# Best UK Print on Demand Service



## millsy162 (Jun 7, 2020)

Hello all,

I am looking to go live very soon with my new t-shirt business and was wondering if anyone had any recommendations for UK Print on Demand companies?

The best one that I have stumbled across so far is Snuggle Print, things are obviously slower at the moment with everything going on, but their website and online portal are really good and easy to navigate, they don't unfortunately offer any re-labelling services or tagging, although they do offer a DTG neck print. Their prices also are really good.

Wondering if anyone else could recommend any they work with at all who have more experience before I commit?

Shirt Monkey was another I looked at but they are currently full for POD signups.
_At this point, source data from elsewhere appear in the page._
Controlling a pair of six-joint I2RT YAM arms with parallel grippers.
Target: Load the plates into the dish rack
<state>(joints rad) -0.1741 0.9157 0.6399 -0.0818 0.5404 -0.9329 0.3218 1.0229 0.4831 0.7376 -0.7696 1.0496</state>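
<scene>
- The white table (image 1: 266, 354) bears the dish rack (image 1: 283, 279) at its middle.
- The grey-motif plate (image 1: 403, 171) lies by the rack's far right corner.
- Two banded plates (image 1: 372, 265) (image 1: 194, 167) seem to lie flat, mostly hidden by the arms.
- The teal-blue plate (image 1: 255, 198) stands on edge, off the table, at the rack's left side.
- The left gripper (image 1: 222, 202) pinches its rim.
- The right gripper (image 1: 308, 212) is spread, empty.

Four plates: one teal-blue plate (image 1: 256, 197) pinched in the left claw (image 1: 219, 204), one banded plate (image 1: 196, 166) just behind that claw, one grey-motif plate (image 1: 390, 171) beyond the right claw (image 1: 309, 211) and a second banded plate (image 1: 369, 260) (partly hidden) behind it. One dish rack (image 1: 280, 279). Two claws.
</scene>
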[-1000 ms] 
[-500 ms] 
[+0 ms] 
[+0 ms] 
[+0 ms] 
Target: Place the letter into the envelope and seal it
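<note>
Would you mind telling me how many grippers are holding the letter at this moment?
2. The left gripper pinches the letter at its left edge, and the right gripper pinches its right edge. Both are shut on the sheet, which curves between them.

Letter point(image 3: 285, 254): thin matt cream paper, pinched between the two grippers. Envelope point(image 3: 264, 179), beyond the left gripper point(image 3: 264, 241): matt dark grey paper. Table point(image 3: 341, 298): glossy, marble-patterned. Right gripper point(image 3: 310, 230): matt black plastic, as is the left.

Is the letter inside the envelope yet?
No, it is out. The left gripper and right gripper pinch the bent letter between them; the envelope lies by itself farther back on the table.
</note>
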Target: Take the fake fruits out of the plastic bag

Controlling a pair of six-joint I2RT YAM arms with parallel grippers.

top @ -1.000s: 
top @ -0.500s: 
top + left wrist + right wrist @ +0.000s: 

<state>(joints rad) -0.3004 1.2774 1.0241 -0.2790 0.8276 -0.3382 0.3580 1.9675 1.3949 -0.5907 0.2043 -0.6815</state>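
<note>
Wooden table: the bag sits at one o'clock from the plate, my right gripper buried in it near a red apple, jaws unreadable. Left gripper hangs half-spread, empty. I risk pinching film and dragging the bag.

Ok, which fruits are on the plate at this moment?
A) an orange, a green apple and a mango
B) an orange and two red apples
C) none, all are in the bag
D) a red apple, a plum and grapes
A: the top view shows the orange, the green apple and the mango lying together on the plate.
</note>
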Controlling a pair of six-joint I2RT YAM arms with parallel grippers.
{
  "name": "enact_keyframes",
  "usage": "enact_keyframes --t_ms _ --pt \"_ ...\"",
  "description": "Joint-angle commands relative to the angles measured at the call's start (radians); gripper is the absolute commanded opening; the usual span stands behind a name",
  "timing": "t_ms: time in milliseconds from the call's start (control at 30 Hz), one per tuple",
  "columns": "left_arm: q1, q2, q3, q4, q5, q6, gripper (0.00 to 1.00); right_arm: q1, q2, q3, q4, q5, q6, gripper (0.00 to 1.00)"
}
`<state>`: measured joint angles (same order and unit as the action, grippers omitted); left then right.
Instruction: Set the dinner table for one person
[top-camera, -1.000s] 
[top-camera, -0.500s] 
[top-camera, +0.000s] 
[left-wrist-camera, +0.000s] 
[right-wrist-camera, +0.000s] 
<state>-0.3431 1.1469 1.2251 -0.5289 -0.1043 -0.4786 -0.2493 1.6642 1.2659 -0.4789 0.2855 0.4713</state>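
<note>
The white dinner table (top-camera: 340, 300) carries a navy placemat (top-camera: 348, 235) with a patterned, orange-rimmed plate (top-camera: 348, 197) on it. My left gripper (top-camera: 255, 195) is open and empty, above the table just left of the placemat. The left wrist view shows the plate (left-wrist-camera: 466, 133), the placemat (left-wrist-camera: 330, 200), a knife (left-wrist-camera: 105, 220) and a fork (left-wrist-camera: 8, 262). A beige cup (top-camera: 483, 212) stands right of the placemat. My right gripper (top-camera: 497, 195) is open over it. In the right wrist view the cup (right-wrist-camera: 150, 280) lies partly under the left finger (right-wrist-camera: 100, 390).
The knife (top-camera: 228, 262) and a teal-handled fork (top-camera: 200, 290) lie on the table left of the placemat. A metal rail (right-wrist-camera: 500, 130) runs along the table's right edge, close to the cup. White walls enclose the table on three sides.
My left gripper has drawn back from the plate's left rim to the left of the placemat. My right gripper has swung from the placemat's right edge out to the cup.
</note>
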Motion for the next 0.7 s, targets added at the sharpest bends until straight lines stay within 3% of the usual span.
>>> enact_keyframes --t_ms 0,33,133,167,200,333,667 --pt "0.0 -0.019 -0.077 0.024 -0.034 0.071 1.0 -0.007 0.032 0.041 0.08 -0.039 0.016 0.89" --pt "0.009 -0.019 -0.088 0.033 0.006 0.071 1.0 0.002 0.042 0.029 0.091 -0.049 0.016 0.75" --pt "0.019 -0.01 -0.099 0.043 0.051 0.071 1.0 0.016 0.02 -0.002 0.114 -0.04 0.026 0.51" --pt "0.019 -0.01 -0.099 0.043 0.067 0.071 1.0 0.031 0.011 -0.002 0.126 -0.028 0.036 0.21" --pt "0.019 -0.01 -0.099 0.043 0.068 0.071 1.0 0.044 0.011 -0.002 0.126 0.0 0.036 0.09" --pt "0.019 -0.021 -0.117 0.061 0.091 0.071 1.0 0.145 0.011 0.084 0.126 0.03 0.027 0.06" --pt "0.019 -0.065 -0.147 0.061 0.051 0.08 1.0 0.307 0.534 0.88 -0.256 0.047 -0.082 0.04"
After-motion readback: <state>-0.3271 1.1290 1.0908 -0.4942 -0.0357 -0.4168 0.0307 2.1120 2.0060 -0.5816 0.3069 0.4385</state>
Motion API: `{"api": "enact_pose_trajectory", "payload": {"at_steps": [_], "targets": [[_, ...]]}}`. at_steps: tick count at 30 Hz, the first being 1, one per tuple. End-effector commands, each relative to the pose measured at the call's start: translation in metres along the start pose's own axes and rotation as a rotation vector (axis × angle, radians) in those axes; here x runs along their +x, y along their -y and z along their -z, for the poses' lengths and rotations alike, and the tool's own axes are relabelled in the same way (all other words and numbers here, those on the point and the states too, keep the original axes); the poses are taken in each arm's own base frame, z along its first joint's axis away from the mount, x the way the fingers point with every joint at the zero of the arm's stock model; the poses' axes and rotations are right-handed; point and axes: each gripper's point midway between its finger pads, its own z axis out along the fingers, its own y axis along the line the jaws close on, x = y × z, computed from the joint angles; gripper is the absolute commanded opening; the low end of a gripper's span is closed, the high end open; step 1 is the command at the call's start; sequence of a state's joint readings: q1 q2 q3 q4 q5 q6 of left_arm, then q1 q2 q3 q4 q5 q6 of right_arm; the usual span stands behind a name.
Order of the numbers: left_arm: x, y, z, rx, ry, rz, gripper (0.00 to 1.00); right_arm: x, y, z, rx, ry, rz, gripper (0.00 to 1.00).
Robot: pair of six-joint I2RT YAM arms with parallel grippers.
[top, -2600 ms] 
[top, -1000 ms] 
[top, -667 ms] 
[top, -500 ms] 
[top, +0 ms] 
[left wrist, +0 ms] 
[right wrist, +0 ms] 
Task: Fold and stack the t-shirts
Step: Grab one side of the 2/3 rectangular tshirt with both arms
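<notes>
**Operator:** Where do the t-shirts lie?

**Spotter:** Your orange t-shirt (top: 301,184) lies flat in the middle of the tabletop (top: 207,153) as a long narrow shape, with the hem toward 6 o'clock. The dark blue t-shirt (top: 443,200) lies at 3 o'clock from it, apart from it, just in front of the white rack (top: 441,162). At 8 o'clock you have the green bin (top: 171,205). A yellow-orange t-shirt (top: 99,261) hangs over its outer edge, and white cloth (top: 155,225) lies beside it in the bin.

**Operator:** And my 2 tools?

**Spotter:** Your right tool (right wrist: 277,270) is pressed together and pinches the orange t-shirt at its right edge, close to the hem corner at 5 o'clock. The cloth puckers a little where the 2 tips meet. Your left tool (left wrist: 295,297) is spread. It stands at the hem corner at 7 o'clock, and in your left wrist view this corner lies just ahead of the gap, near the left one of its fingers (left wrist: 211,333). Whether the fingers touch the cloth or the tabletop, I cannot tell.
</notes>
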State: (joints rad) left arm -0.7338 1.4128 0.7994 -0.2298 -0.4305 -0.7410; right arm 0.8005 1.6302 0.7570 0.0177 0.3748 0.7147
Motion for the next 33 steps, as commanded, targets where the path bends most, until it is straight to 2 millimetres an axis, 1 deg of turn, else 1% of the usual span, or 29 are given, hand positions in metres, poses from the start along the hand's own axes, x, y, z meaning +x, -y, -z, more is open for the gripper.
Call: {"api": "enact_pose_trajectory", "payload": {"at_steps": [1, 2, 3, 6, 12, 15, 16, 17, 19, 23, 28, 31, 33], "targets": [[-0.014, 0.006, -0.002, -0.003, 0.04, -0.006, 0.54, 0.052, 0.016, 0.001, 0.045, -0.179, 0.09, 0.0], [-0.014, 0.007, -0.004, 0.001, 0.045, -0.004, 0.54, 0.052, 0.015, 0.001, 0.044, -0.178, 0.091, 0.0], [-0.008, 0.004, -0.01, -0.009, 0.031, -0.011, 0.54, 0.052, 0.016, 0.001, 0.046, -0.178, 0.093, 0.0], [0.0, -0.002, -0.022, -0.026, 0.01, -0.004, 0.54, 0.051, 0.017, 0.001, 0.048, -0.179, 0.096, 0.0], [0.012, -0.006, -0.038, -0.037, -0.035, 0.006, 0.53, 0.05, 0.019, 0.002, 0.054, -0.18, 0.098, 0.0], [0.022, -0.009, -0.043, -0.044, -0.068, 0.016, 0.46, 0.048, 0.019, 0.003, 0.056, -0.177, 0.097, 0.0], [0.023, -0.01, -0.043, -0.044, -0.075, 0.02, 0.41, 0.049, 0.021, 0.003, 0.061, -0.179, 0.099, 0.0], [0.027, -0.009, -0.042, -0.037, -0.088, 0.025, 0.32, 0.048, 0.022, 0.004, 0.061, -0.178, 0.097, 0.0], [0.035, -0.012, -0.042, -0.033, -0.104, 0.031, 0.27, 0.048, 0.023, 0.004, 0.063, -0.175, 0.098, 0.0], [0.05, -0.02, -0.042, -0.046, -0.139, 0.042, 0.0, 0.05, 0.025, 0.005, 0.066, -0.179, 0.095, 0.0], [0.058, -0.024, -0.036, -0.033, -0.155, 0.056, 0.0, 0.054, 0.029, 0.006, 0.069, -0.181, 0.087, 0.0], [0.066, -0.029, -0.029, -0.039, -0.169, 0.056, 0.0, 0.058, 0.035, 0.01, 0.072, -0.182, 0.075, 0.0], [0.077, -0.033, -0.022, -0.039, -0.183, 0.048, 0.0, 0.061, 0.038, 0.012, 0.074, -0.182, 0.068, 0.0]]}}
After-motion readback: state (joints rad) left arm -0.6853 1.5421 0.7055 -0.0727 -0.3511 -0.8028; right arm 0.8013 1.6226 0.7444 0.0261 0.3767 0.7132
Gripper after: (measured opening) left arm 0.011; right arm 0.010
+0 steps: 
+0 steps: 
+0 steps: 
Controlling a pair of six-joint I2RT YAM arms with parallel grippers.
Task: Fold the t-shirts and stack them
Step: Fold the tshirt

Others I checked out where:

Inkthreadable
Printful
Two:Fifteen
DTGUK
Contrado
Teemill

I wonder if there are any hidden gems I have missed and are yet to discover?

Thanks all

Millsy


----------



## philldetman (Jun 8, 2020)

Printify > T-Shirt & Sons. 

Integrates with Etsy, Shopify, Woo & Wix

https://printify.com/app/print-provider/6/products

Low cost, great turnaround (2 working days average) but slow postage, 2nd class post with no tracking (takes 3-5 days) unless you upgrade the shipping. Basic membership free with the option to pay a monthly fee to get the prices $2/item cheaper, so worth doing if you're putting through a minimum of 15 shirts a month. Start free, upgrade as required. 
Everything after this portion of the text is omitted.